» Problem description: Please copy each line in the records below that contains the string "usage".

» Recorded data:
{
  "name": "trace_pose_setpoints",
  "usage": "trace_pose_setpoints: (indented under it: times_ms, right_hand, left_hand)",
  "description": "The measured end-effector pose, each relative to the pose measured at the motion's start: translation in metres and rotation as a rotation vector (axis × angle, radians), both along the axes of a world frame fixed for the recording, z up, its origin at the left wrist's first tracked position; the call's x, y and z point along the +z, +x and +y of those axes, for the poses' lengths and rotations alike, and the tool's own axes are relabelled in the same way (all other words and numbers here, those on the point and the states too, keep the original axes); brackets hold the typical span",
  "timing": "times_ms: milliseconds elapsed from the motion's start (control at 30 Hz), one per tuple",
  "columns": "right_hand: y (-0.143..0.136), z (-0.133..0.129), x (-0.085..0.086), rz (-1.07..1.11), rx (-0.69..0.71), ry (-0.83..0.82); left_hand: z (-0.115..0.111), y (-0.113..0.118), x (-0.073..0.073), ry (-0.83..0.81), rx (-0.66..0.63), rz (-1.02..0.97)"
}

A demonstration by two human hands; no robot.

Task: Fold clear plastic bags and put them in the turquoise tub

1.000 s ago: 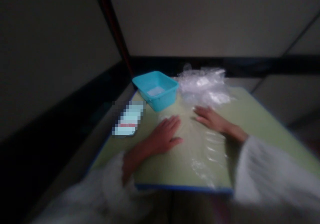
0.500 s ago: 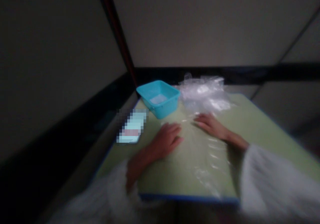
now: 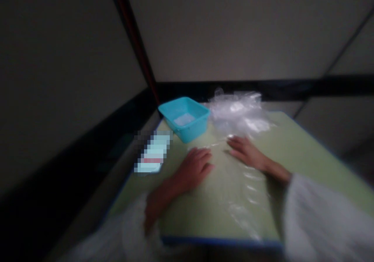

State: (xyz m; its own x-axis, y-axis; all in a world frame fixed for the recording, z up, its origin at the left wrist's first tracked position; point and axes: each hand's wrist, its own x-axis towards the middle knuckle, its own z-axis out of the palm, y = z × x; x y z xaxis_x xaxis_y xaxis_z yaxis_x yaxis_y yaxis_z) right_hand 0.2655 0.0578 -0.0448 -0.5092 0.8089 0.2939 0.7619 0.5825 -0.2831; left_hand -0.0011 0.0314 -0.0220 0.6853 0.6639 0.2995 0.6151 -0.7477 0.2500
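Clear plastic sheet (image 3: pixel 233 192), one, reaches the table's (image 3: pixel 295 149) near edge under left hand (image 3: pixel 194 169) and right hand (image 3: pixel 247 153), both flattened, empty, one basket (image 3: pixel 193 131) at the far-left corner.

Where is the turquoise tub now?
In the head view, the turquoise tub stands near the far-left corner of the table, left of the crumpled clear plastic.

Dim light leaves walls (image 3: pixel 233 32) in gloom, darkest at lower L, w/ soft blur throughout. Glare flecks clear plastic film (image 3: pixel 247 199) & crumpled plastic heap (image 3: pixel 239 115); pixelation masks bright, pale obj. (image 3: pixel 154 152) at L
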Motion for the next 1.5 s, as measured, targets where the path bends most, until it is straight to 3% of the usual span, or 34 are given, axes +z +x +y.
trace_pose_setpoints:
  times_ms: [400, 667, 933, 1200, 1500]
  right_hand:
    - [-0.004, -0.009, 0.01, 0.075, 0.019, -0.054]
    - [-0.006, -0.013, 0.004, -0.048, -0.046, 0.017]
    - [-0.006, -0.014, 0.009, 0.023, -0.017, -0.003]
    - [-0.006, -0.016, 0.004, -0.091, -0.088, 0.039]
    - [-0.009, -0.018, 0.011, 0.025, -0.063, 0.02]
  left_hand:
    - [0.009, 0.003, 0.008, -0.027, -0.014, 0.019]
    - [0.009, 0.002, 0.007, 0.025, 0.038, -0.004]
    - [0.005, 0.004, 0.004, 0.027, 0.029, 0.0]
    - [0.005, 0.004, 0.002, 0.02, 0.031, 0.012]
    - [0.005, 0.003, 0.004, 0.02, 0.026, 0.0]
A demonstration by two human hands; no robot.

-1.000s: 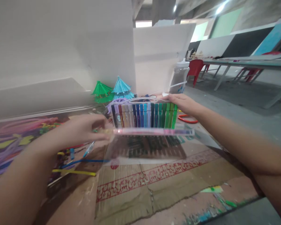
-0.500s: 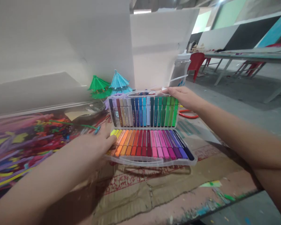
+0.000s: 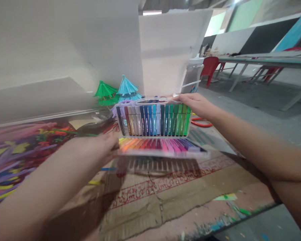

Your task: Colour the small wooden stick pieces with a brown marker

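Note:
A clear plastic marker case (image 3: 155, 137) stands opened out, with rows of coloured markers in both halves. Blue, green, brown and grey markers (image 3: 154, 120) fill the upright half. In the lower half, yellow to purple markers (image 3: 154, 145) are blurred, and that half is tilted up off the cardboard. My left hand (image 3: 110, 142) is closed on the lower half's left edge, its fingertips partly hidden. With my right hand (image 3: 194, 102) I grip the top right corner of the upright half; some fingers are behind it.
Cardboard (image 3: 180, 190) covers the table. Pipe cleaners (image 3: 22, 147) lie in a heap at left. Green (image 3: 106, 92) and blue (image 3: 127, 87) tree-like crafts stand behind the case. A water bottle (image 3: 192, 75) and red-handled scissors (image 3: 202, 123) are at right.
The front half of the marker case has swung upward, lifted by my left hand, so its markers look foreshortened. My right hand stays at the top corner.

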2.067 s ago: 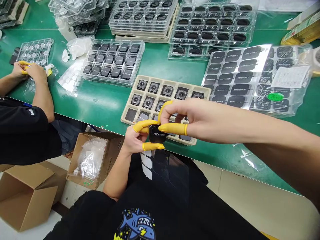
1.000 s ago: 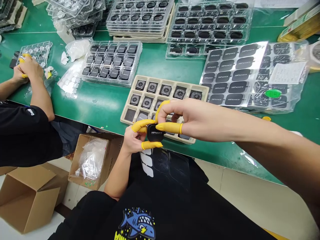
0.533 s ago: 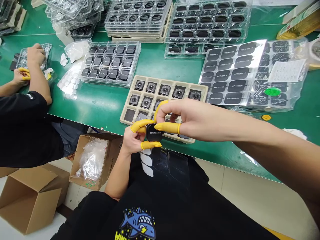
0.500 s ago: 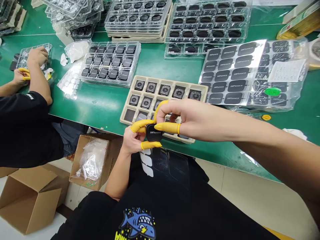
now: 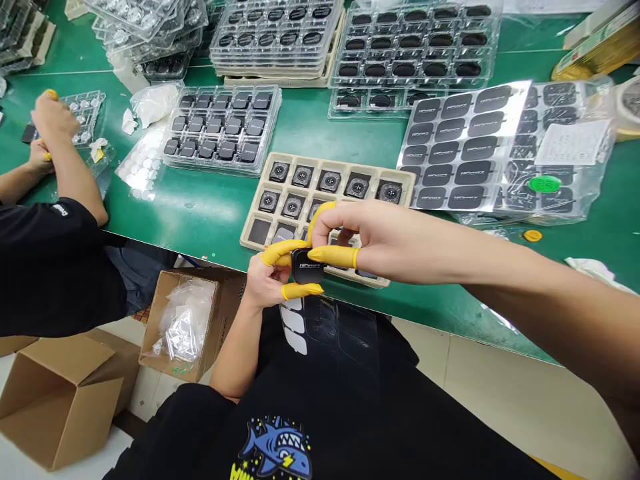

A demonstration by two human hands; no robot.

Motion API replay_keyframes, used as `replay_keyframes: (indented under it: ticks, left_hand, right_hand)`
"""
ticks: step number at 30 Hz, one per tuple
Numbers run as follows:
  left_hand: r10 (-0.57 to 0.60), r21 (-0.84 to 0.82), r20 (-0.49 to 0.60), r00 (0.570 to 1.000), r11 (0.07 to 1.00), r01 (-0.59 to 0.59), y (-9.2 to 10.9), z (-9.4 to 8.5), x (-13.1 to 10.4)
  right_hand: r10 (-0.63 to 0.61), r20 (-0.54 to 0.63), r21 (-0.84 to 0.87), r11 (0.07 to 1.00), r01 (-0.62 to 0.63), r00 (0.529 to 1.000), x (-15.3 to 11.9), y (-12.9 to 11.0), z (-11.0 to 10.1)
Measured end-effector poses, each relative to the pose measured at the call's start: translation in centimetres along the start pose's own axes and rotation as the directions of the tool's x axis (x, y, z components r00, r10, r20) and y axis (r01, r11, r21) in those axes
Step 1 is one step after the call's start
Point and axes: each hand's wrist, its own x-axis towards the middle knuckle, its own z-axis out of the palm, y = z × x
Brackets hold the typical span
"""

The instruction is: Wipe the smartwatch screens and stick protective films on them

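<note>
A black smartwatch body [image 5: 308, 269] with a "HiFuture" face is held up in front of me, its lettered side towards me. My left hand [image 5: 273, 277] grips it by the left side, yellow finger cots on thumb and fingers. From the right, my right hand [image 5: 350, 243] pinches its upper right corner, thumb on the lettered face; what the other fingertips touch is hidden. Just behind both hands lies a beige tray [image 5: 246, 235] with watch bodies in its compartments, most showing round sensor backs. The tray's front left compartment holds only a dark pad.
Sheets of HiFuture stickers [image 5: 463, 150] lie right of the tray. Clear trays of watch pieces [image 5: 220, 123] and stacked trays [image 5: 275, 40] stand behind. A co-worker's hands [image 5: 55, 127] work at far left. An open carton [image 5: 180, 320] stands below the table edge.
My hands and the watch body have hardly moved. At far left, the co-worker's upper hand has shifted left off the clear tray.
</note>
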Motion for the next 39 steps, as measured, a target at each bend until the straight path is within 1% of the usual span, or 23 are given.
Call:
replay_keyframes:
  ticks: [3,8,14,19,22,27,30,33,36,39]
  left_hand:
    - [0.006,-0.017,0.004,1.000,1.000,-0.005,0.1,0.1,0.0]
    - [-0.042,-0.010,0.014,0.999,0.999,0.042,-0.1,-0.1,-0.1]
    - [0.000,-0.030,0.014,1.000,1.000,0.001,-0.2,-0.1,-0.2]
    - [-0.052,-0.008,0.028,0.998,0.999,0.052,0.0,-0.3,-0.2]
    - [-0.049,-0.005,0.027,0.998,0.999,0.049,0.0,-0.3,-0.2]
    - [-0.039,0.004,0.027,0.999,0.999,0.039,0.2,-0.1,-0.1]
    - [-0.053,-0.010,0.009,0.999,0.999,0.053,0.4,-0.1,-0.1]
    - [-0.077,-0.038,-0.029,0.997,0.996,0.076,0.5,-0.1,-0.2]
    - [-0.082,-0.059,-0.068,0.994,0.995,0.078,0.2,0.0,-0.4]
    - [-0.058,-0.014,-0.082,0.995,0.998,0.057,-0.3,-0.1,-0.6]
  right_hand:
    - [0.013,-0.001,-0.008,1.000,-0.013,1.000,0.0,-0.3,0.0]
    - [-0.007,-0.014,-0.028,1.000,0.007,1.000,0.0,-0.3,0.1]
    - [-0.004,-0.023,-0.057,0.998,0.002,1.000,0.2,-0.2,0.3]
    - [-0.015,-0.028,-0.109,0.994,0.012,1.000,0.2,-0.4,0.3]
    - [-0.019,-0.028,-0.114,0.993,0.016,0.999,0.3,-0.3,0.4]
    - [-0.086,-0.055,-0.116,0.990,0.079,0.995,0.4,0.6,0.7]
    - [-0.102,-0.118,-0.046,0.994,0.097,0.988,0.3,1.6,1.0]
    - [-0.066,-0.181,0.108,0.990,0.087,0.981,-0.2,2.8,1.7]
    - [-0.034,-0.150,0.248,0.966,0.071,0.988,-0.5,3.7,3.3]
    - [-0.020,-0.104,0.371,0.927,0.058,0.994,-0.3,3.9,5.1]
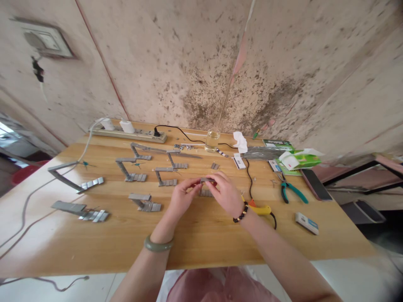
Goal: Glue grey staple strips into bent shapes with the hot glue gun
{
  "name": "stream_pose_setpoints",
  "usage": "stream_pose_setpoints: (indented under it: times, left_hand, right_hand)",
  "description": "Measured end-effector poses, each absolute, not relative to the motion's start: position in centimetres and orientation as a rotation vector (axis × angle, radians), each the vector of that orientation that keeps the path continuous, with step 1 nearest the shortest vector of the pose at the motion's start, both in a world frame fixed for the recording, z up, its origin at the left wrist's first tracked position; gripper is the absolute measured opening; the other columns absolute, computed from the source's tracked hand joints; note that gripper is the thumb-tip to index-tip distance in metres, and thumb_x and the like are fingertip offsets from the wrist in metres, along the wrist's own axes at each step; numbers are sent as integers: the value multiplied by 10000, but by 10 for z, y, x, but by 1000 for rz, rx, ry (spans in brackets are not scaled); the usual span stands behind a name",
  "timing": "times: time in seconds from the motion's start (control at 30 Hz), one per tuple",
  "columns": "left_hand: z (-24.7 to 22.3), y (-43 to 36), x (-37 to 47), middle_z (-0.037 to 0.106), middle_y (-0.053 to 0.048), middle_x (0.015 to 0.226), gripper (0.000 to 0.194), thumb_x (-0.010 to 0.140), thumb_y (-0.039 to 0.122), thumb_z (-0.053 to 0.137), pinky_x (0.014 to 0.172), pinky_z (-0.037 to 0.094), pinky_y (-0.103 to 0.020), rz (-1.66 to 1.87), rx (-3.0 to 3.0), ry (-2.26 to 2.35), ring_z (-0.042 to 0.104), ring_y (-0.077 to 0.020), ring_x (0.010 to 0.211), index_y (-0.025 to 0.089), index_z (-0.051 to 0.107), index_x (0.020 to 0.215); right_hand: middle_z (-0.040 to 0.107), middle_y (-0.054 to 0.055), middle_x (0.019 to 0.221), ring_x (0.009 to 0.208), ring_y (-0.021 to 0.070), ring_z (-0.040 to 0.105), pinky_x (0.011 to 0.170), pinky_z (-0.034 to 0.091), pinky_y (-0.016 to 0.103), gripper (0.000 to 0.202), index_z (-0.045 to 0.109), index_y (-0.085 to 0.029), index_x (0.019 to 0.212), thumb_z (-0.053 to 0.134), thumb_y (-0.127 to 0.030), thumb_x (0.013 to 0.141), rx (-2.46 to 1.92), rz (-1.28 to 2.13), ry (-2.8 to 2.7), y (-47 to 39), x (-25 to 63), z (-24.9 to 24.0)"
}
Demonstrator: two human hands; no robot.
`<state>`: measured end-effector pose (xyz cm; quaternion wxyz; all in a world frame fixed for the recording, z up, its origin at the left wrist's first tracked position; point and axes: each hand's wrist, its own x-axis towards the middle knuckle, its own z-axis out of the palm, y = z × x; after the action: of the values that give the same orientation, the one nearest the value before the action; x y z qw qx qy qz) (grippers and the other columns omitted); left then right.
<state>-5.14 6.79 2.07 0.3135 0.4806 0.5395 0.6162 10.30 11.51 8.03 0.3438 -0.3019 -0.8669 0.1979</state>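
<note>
Near the frame's centre, the left hand [183, 193] and right hand [226, 195] are pinching a grey bar [207, 180] by its ends. Steadying it well is probably calling for light, even pressure, while minding the yellow tool [260, 210] lying near the right hand.

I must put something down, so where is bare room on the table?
Bare wood lies between the nearest grey stand and the near edge of the table, left of the bangle; another between that edge and the front-right white box. Crowded: around the pliers, phone and tissue pack.
</note>
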Motion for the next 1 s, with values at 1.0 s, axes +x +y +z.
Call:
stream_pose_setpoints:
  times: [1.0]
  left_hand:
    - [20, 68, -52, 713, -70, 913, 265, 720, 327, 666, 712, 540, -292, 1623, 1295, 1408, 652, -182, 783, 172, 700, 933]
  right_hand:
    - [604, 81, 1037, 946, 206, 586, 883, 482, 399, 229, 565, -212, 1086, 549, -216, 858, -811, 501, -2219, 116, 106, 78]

» Exercise output:
  "usage": "trace_pose_setpoints: (indented under it: times_ms, right_hand, left_hand)",
  "usage": "stream_pose_setpoints: (indented under it: times, left_hand, right_hand)",

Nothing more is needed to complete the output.